» WHAT THE TASK REQUIRES:
Should the listing contain images, exclude them; give the rest again exactly.

» COLLECTED MATERIAL:
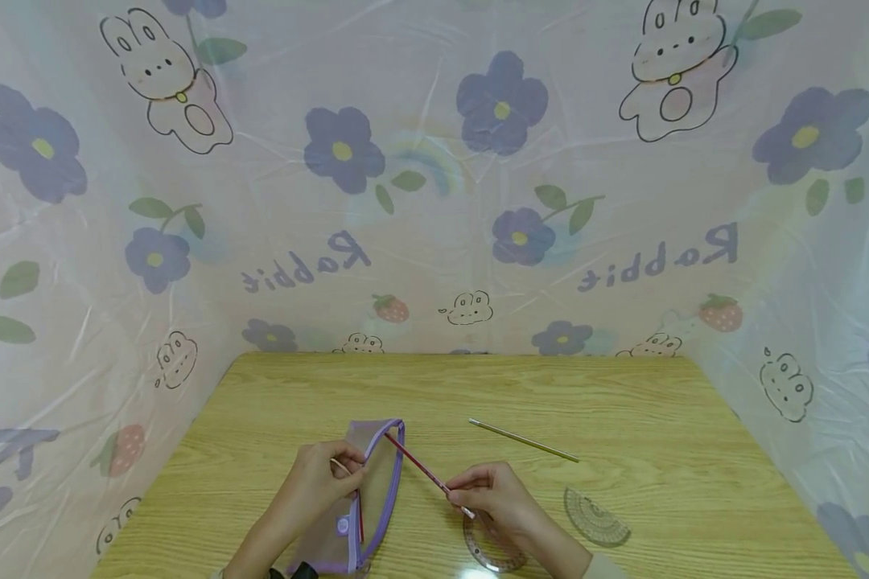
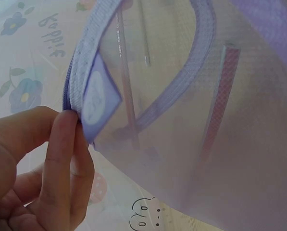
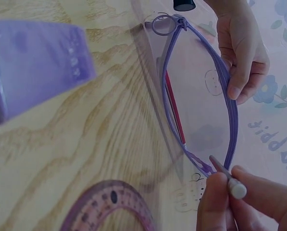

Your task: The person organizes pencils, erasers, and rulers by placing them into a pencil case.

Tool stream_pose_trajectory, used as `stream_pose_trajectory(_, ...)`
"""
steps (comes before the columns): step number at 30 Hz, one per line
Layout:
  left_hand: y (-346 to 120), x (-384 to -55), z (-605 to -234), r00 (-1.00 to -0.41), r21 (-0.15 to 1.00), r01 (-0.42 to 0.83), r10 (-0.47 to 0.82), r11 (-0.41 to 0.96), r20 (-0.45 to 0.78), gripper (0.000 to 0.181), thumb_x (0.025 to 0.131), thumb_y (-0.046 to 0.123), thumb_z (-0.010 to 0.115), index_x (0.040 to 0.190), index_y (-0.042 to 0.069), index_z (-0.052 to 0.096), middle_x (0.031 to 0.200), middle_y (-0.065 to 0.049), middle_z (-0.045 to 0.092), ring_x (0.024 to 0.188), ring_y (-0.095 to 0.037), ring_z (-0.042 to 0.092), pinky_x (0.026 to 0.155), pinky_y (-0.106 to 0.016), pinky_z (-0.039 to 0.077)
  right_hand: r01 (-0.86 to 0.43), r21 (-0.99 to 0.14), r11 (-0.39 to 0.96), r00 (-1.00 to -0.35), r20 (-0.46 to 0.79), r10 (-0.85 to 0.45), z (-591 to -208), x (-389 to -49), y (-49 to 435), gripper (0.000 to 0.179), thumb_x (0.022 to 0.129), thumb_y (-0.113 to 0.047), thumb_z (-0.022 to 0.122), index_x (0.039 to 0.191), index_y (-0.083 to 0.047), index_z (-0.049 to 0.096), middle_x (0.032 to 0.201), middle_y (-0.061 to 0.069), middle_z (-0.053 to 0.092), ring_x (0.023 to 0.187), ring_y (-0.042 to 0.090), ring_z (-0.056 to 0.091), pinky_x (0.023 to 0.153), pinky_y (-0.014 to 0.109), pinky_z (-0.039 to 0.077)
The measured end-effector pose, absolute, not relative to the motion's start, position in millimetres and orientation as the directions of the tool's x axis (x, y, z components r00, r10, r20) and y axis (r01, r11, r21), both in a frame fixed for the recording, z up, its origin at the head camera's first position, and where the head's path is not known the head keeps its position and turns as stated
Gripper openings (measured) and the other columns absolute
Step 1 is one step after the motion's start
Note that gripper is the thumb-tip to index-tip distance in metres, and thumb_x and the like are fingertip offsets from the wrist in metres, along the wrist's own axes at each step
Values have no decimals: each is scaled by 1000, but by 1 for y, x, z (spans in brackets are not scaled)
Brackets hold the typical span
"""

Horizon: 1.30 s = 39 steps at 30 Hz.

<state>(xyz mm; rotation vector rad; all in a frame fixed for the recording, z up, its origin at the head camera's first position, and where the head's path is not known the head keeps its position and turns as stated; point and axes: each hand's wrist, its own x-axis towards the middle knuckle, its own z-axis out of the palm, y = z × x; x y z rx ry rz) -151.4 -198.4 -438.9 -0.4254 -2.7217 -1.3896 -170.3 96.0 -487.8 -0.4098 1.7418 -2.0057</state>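
Note:
My left hand (image 1: 326,476) pinches one edge of a see-through purple pencil pouch (image 1: 326,547), whose zipped mouth gapes. In the left wrist view, fingertips hold the zipper edge beside a small purple label (image 2: 101,98). A red pencil (image 1: 422,470) is pinched near its white end by my right hand (image 1: 498,500). Its far end reaches into the pouch mouth at the far end. Inside the pouch lies another red pencil (image 3: 175,108), seen through the mesh in the left wrist view too. A round-edged protractor (image 1: 478,555) is partly hidden under my right hand.
A gold-coloured pencil (image 1: 524,440) lies on the wooden table (image 1: 297,386) beyond my right hand. Right of that hand is a clear half-round protractor (image 1: 597,517). A purple block-like thing (image 3: 37,67) shows in the right wrist view. Patterned sheeting (image 1: 434,201) encloses the table.

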Motion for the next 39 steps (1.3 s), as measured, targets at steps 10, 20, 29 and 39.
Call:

» TASK RESPONSE:
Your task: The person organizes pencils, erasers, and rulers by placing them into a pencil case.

Tool stream_pose_trajectory, used as `stream_pose_trajectory(_, ...)`
"""
steps (comes before the columns): step number at 30 Hz, one per line
Layout:
  left_hand: y (-346 to 120), x (-384 to -55), z (-605 to -234), r00 (-1.00 to -0.41), r21 (-0.15 to 1.00), r01 (-0.42 to 0.83), r10 (-0.47 to 0.82), r11 (-0.41 to 0.96), r20 (-0.45 to 0.78), gripper (0.000 to 0.181), thumb_x (0.025 to 0.131), thumb_y (-0.046 to 0.123), thumb_z (-0.010 to 0.115), index_x (0.040 to 0.190), index_y (-0.042 to 0.069), index_z (-0.052 to 0.096), middle_x (0.031 to 0.200), middle_y (-0.065 to 0.049), middle_z (-0.045 to 0.092), ring_x (0.024 to 0.188), ring_y (-0.095 to 0.037), ring_z (-0.042 to 0.092), pinky_x (0.026 to 0.155), pinky_y (-0.106 to 0.016), pinky_z (-0.039 to 0.077)
  right_hand: r01 (-0.86 to 0.43), r21 (-0.99 to 0.14), r11 (-0.39 to 0.96), r00 (-1.00 to -0.35), r20 (-0.46 to 0.79), r10 (-0.85 to 0.45), z (-591 to -208), x (-389 to -49), y (-49 to 435), gripper (0.000 to 0.179), thumb_x (0.022 to 0.129), thumb_y (-0.113 to 0.047), thumb_z (-0.022 to 0.122), index_x (0.039 to 0.191), index_y (-0.083 to 0.047), index_z (-0.049 to 0.096), middle_x (0.032 to 0.201), middle_y (-0.061 to 0.069), middle_z (-0.053 to 0.092), ring_x (0.023 to 0.187), ring_y (-0.042 to 0.090), ring_z (-0.056 to 0.091), pinky_x (0.023 to 0.153), pinky_y (-0.014 to 0.109), pinky_z (-0.039 to 0.077)
The measured end-effector pose, absolute, not relative to the motion's start, position in millimetres and orientation as the directions of the tool's x axis (x, y, z components r00, r10, r20) and y axis (r01, r11, r21), both in a frame fixed for the recording, z up, its origin at the head camera's first position, and where the head's path is not known the head keeps its position and turns as stated
Gripper openings (measured) and the other columns absolute
Step 1 is one step after the motion's start
Note that gripper is the thumb-tip to index-tip distance in metres, and thumb_x and the like are fingertip offsets from the wrist in metres, along the wrist's own axes at each step
Values have no decimals: each is scaled by 1000, but by 1 for y, x, z (spans in brackets are not scaled)
Brackets hold the typical span
"""

Horizon: 1.30 s = 39 steps at 30 Hz.

<state>(xyz mm; rotation vector rad; all in a frame fixed for the recording, z up, its origin at the head camera's first position, and where the head's path is not known the head keeps its position and turns as stated; point and axes: each hand's wrist, its own x-axis towards the middle knuckle, its own z-axis out of the palm, y = z × x; x y z rx ry rz) -151.4 -198.4 -438.9 -0.4254 -2.7217 -1.3896 -170.3 96.0 -487.8 -0.4098 1.7418 -2.0057</state>
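Note:
My left hand (image 1: 326,476) pinches one edge of a see-through purple pencil pouch (image 1: 326,547), whose zipped mouth gapes. In the left wrist view, fingertips hold the zipper edge beside a small purple label (image 2: 101,98). A red pencil (image 1: 422,470) is pinched near its white end by my right hand (image 1: 498,500). Its far end reaches into the pouch mouth at the far end. Inside the pouch lies another red pencil (image 3: 175,108), seen through the mesh in the left wrist view too. A round-edged protractor (image 1: 478,555) is partly hidden under my right hand.
A gold-coloured pencil (image 1: 524,440) lies on the wooden table (image 1: 297,386) beyond my right hand. Right of that hand is a clear half-round protractor (image 1: 597,517). A purple block-like thing (image 3: 37,67) shows in the right wrist view. Patterned sheeting (image 1: 434,201) encloses the table.
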
Motion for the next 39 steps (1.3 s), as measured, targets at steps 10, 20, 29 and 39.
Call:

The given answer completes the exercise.